Welcome back to part two. If you haven’t done part one, go do part one 😉

To recap what we did in the last part:

We defined the project requirements, input, and output. The requirements were to use data markers from an audio signal to render visuals to the screen in a fast and efficient manner. The input was defined as getting a scalar value for an audio sample to represent the average loudness (level metering), and getting frequency energies for the frequency metering. The output was defined as rendering a bouncing circle based on the average loudness and rendering lines around that circle representing the energies of different frequencies.

Part one covered getting the inputs — that is, data from the audio signal. So at this point, we have all the data we need to start the visualization portion!

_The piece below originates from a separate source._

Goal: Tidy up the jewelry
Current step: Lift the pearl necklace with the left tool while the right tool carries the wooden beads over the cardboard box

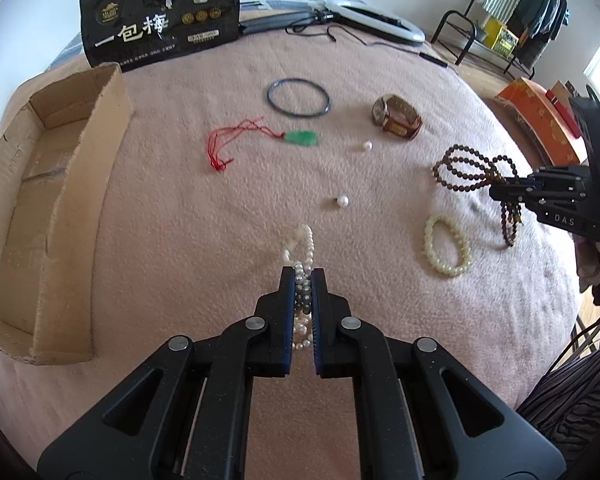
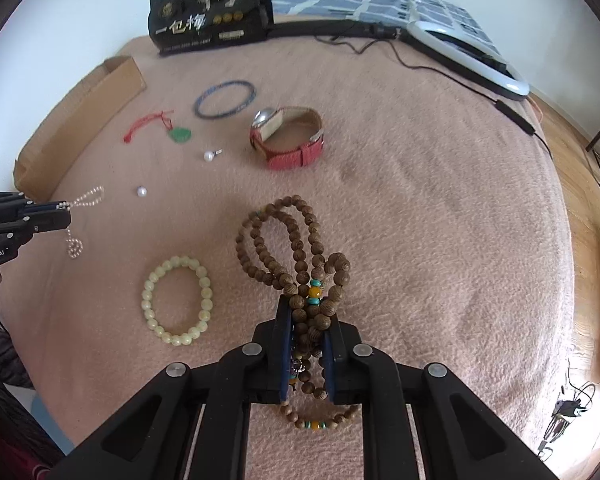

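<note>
My left gripper is shut on a white pearl necklace just above the pink blanket; it also shows in the right wrist view with the pearl necklace hanging from it. My right gripper is shut on a brown wooden bead string; it also shows in the left wrist view with the bead string. A cardboard box lies open at the left.
On the blanket lie a pale bead bracelet, a blue bangle, a green pendant on red cord, a watch and two loose pearls. A black package and a ring light lie at the far edge.
</note>
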A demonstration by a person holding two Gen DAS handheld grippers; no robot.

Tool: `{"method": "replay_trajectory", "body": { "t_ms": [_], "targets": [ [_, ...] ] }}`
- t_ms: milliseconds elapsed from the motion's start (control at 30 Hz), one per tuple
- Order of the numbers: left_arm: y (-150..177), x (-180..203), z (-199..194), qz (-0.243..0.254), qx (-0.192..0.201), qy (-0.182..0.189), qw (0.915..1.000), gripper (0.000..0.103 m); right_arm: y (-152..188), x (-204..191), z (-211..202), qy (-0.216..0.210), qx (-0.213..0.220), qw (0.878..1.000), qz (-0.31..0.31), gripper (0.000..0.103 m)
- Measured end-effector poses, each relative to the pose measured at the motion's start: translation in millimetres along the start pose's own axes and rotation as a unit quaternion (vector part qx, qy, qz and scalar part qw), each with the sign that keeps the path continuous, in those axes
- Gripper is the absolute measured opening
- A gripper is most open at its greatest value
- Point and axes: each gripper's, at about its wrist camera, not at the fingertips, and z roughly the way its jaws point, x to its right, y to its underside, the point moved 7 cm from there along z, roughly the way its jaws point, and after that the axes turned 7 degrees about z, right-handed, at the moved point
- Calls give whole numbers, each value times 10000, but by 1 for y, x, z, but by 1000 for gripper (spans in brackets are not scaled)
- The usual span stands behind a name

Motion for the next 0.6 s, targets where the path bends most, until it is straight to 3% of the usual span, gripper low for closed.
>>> {"method": "replay_trajectory", "body": {
  "t_ms": [600],
  "targets": [
    [-31, -22, -74, -347, 904, 18, 9953, 5, -31, -23, -68, -270, 775, 9964, 222, 11]
  ]
}}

So far in this tutorial series (throwing it all the way back to Making Your First Circle Using Metal Shaders), we’ve covered how to use metal shaders and the Accelerate framework. In this part, I’ll only be doing a quick recap on some concepts in Metal and only explaining a new concept (uniforms).

This part starts off from where we left off last time (starter code here).

Part 2: Creating the Output (Graphics)

For this part, we will no longer be working inside the SignalProcessing.swift class, only the ViewController.swift, AudioVisualizer.swift, and CircleShader.metal files.

Section 1: Scaling the circle and using uniforms

Okay, so let's begin with what we need to do. We know we have a scalar value between 0.3 and 0.6, which we want to use to scale a circle. If you remember from the first tutorial in this series (Making Your First Circle Using Metal Shaders), we also already have the circle. All we want to do is now scale that using our scalar magnitude value.

Let’s do a quick refresh on how we currently render the circle.

On the CPU side:

We have an array of vectors (the SIMD library vectors) that hold x and y coordinates for consecutive triangles.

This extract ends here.